In the decade following publication of the Alvarez et al. (1980) impact hypothesis, the Raton Basin of Colorado and New Mexico (Figure 4.3) was a focus of studies of the palynological and paleobotanical records of the K-T extinctions. These studies were conducted in conjunction with a search for new localities at which the iridium anomaly was present in nonmarine rocks. The new evidence developed in the Raton Basin contributed supporting data for the impact hypothesis and played a role in the advancement of the hypothesis to the status of a theory. The primary publication, Orth et al. (1981), has already been mentioned. Confirmatory data soon followed in papers by Orth et al. (1982), Tschudy et al. (1984), and Pillmore et al. (1984). The same team of collaborators conducted the research and published these papers. Orth and his group at Los Alamos National Laboratory detected the iridium anomaly at new outcrop localities in the basin, Tschudy documented the palynological extinction at these localities and elaborated upon the fern-spore spike (see Section 5.3), and Pillmore led in the discovery of the new localities in the field and in their geological description. Palynology was the paleontological basis of all these investigations. By the mid 1980s, Wolfe and Upchurch (1986,1987a) were able to conduct paleobotanical research at some of these newly discovered K-T boundary localities and outline the leaf megafossil record in the Raton Basin. The new evidence contributed by all of these studies is discussed more fully in Section 7.2.

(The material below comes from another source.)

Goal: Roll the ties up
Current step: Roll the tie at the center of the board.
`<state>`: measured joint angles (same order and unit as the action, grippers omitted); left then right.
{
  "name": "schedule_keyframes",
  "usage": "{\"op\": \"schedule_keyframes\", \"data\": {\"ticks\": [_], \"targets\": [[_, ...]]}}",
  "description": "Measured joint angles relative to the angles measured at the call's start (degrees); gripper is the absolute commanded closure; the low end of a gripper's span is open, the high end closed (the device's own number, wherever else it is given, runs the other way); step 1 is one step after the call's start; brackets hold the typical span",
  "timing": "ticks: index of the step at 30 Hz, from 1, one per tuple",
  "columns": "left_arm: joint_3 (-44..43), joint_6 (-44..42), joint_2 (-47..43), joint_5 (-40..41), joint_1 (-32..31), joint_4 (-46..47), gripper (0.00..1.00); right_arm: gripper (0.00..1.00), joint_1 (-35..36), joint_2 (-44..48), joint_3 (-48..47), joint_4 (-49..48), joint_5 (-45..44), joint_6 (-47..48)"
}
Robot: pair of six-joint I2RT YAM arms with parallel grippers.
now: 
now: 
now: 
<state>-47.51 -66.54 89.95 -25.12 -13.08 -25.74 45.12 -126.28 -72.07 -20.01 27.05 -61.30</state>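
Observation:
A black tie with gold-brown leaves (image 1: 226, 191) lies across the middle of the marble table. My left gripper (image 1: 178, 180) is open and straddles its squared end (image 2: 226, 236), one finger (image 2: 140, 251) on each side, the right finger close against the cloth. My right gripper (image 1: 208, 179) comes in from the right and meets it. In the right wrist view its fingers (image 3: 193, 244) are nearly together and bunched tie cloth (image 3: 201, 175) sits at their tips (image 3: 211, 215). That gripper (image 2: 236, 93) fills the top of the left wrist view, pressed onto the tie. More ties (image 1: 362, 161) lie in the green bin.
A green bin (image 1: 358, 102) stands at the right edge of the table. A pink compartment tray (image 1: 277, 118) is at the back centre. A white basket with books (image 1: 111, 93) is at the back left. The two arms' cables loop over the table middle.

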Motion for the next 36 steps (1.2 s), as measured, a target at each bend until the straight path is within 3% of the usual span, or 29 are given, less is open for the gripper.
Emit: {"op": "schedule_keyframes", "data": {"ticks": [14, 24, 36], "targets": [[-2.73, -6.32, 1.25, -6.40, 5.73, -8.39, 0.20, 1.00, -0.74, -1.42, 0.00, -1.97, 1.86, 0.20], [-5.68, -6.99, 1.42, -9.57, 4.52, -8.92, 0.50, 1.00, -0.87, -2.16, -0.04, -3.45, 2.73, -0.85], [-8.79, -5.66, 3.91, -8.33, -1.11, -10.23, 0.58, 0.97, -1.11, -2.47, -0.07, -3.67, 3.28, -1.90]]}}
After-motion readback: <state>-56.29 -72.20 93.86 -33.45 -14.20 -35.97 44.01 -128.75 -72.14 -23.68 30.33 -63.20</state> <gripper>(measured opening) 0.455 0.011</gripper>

Almost simultaneously, Jan Smit and his collaborators were making parallel discoveries at the K-T boundary in the Williston Basin (Figure 4.3), in the Hell Creek area in eastern Montana (Smit and Van der Kaars 1984, Smit et al. 1987), and research for a doctoral dissertation was under way, results of which were published some years later (Hotton 2002). These studies are discussed more fully in Section 6.3. As well, one of the localities at which Tschudy et al. (1984) found the fern-spore spike at the boundary was in the Hell Creek area, eastern Montana.
New evidence came from Canada in the mid 1980s. Lerbekmo and Coulter (1984) used the expertise of Canadian palynologist Chaitanya Singh to locate the K-T boundary in the Red Deer Valley in Alberta and the Missouri River Valley in North Dakota, correlating the stratigraphic sections in those areas, and determined that the boundary was in the upper half of magnetostratigraphic sub-chron C29r. Lerbekmo (1985) used palynology and magnetostratigraphy to correlate the boundary section in Alberta with a new one in the Cypress Hills area of southwestern Saskatchewan, and he reported having found the iridium anomaly in the Alberta section. Lerbekmo advocated the iridium anomaly as the most reliable physical marker of the K-T boundary. Nichols et al. (1986) discovered a boundary section characterized by a palynological extinction, a fernspore spike, and an iridium anomaly in southern Saskatchewan. Jerzykiewicz and Sweet (1986) reported a palynologically defined K-T boundary in the Alberta foothills, and Lerbekmo et al. (1987) reported the iridium anomaly at the previously discovered K-T boundary localities in Alberta and southwestern Saskatchewan. For more detailed discussions of these Canadian localities, see Section 7.6.
Evidence continued to accumulate in ever more diverse locations in western North America in the late 1980s. Shoemaker et al. (1987) verified that the K-T
boundary in the original York Canyon Core from the Raton Basin was within an interval of reversed polarity that, using the iridium anomaly, could be correlated with C29r. Bohor et al. (1987a) discovered the first K-T boundary locality in the Powder River Basin of Wyoming (Figure 4.3). In addition to a palynological extinction, fern-spore spike, and an iridium anomaly, shocked quartz was also found at this locality, as it had been in the Williston Basin in eastern Montana and in the Raton Basin (see Section 7.4). Wolfe and Upchurch (1986) compiled historical megaflora records and new data from dispersed fragments of leaf cuticle in palynological preparations from several sections containing the iridium anomaly and argued that those records supported the Alvarez hypothesis. Johnson et al. (1989) applied megafossil paleobotany as well as palynology to locate a new record of the boundary in the Williston Basin in North Dakota. This locality also has a small but significant iridium anomaly and shocked quartz is present (see Section 6.2). The discovery of new boundary localities continued into the 1990s and beyond, as is discussed in Chapters 6 and 7.
Thus, by the end of the 1980s, it had become overwhelmingly clear that the K-T palynological extinction was associated with an iridium anomaly on a continental scale and it was beginning to appear that an extraterrestrial impact had generated a profound and deleterious effect on terrestrial vegetation. The nature of that effect had yet to be fully explored, especially on a global scale, but more information was being derived from new K-T boundary localities. Before examining the data from nonmarine K-T boundary localities around the world, it is fitting to present a brief overview of what is currently known of the vegetation of latest Cretaceous and early Paleocene time. It is also necessary to explain in some depth that curious earliest Paleocene palynological phenomenon, the fern-spore spike.